The Malaysian police have arrested 16 of their own officers from the anti-narcotics department, with more arrests expected soon, for allegedly protecting the drug syndicates they were meant to be investigating, senior officials said yesterday.
The policemen, who included a deputy superintendent and an inspector, were recently nabbed under a tough security law called Security Offences (Special Measures) Act 2012.
Deputy Inspector-General of Police Noor Rashid Ibrahim told The Straits Times that he expected to see more arrests after the police uncovered the alleged involvement of these officers in drug syndicates, and with links to a group called Gang 36. "At the moment, the figure is still 16 but I'm positive that it will change once another swoop takes place. We're doing this to get rid of the bad apples in the force," he said over the phone yesterday.
Those nabbed were suspected of shielding these syndicates from the police, including passing on information about upcoming raids.
A major reshuffle of the anti-narcotics department is expected following the arrests. Tan Sri Noor Rashid said the reshuffle could take place any time.
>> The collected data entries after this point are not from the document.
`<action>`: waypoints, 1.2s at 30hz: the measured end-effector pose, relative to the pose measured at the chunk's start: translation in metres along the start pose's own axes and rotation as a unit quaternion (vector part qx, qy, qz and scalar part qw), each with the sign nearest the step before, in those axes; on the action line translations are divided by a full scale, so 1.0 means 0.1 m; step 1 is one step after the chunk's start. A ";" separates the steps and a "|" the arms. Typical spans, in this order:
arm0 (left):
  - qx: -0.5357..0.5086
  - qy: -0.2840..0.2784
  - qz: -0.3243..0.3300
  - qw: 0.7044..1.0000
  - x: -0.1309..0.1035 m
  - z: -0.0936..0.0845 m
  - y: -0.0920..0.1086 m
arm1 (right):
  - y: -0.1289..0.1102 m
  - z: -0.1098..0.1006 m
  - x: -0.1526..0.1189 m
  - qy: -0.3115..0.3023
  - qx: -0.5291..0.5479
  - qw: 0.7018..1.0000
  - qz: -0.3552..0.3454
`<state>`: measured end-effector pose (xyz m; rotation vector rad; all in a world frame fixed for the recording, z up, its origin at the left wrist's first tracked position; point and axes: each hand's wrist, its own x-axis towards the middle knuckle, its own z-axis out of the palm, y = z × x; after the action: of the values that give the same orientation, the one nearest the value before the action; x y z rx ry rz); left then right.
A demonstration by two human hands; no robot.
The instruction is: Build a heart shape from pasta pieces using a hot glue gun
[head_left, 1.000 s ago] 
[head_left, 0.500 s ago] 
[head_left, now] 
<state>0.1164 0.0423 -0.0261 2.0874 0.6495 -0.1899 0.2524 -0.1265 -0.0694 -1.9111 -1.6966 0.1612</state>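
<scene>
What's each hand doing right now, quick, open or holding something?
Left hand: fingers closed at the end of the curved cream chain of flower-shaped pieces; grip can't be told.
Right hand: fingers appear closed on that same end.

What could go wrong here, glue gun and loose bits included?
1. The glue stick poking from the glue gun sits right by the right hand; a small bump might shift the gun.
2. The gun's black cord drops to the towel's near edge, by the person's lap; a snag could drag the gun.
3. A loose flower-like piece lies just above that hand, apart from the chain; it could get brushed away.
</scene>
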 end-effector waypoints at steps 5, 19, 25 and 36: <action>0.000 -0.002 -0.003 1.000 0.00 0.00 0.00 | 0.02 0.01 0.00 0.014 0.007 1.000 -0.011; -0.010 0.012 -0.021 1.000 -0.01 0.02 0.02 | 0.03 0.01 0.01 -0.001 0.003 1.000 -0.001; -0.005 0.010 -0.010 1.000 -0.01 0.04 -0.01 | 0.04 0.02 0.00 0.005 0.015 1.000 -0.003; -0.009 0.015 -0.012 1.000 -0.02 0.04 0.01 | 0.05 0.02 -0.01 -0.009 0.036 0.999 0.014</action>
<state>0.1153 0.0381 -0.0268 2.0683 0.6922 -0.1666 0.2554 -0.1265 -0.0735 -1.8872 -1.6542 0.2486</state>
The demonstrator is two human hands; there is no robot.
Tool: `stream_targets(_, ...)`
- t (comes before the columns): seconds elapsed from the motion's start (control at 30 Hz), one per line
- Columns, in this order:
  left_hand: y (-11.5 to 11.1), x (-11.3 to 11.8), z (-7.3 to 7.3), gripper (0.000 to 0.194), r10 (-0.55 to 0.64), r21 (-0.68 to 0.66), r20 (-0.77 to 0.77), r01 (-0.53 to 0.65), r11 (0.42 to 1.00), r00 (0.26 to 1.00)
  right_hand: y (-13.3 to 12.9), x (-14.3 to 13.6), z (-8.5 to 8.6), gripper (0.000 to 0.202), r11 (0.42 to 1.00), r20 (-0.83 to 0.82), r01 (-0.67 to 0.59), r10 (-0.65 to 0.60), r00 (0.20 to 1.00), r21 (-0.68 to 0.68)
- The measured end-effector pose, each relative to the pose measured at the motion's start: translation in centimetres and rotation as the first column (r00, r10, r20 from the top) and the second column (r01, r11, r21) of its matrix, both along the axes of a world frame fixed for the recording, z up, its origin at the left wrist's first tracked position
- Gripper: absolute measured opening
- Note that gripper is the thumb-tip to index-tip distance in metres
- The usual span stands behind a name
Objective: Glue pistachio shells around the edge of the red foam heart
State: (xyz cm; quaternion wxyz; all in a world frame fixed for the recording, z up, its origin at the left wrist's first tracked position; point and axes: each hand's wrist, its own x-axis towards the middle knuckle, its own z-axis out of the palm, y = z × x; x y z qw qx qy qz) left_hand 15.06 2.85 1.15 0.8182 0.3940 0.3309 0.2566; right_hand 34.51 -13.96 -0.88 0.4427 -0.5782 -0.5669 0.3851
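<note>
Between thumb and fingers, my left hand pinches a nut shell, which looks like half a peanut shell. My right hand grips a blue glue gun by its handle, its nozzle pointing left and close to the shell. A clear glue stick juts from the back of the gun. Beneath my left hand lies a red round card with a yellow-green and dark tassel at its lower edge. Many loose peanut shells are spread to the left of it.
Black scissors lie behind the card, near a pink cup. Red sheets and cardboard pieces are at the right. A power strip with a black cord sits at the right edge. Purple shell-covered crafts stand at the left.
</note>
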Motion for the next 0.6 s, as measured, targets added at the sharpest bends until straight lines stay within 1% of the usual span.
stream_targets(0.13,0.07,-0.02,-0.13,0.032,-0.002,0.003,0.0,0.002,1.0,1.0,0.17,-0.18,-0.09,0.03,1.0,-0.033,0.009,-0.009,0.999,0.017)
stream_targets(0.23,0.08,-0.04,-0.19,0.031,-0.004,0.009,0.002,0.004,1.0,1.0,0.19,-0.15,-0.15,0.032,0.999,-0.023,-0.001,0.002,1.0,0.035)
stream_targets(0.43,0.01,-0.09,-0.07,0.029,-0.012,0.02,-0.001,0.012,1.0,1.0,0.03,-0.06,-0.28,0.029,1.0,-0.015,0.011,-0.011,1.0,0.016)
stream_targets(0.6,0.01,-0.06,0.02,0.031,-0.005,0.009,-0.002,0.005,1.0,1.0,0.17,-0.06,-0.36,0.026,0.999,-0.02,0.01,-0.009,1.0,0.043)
When contacted, the Federal Integrity and Standard Compliance director, Commissioner Abdul Ghafar Rajab, said: "We have ordered those who are currently being probed for their alleged involvement to stop work. They will be receiving half of their salary until their acquittal or conviction."
If acquitted, they would be reinstated in their former positions or transferred out. But if convicted, he said: "We will decide if they should be sacked based on the severity of their crimes. It will be measured on how severely our image has been tarnished because of them."
Malaysian police chief Khalid Abu Bakar said on Saturday that the swoop was done to rid corrupt practices in the force, according to the New Straits Times newspaper.